Problem details
Every line of the material is to be given again exactly.

Data shown
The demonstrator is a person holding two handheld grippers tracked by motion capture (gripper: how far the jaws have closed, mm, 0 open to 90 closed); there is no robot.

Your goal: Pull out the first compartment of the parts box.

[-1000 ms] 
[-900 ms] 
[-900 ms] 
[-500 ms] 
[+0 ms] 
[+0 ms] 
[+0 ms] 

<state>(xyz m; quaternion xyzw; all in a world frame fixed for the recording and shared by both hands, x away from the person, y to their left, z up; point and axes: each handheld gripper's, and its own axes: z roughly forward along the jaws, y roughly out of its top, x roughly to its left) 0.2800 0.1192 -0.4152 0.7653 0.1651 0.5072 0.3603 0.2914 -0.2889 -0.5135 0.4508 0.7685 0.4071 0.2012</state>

Expected answer
The demonstrator is a person holding two handheld grippers tracked by motion capture (gripper: how far the jaws have closed, mm, 0 open to 90 closed); there is no robot.

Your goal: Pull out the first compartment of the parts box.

[-1000 ms] 
[-900 ms] 
[-900 ms] 
[-500 ms] 
[+0 ms] 
[+0 ms] 
[+0 ms] 

<state>(xyz m; quaternion xyzw; all in a world frame fixed for the recording and shared by both hands, x away from the person, y to their left, z up; point and axes: each handheld gripper's, and its own axes: z roughly forward along the jaws, y roughly out of its top, x roughly to its left) 0.2800 0.1192 -0.4152 0.7653 0.1651 0.5072 0.3603 0.2914 -0.2889 -0.5135 0.4508 0.7685 0.4071 0.2012</state>

The exercise contains no remaining tasks.